* WHAT IS NEEDED: Only one part of the listing is needed: the lines from the one with "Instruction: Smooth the" through the last line, copied exactly and free of pictures.

* SOURCE DATA:
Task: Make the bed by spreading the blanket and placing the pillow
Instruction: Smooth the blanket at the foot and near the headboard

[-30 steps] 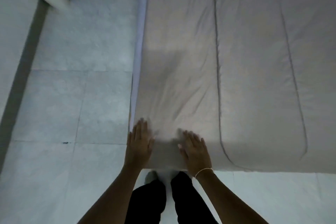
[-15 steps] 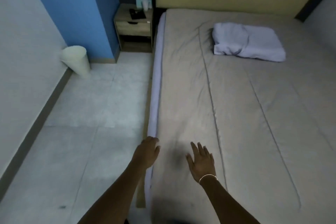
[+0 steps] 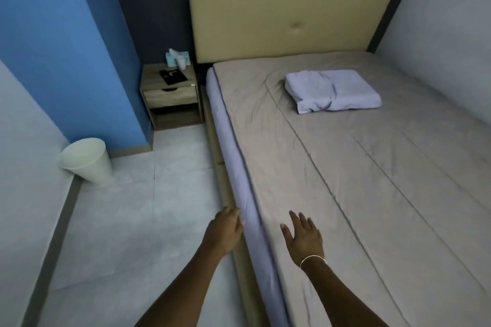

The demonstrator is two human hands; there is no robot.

* WORKED SOLUTION:
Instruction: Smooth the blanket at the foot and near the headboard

[-30 steps] 
[-15 steps] 
[+0 steps] 

The demonstrator is two human hands; there is no robot.

Output is finished, and nothing else is required.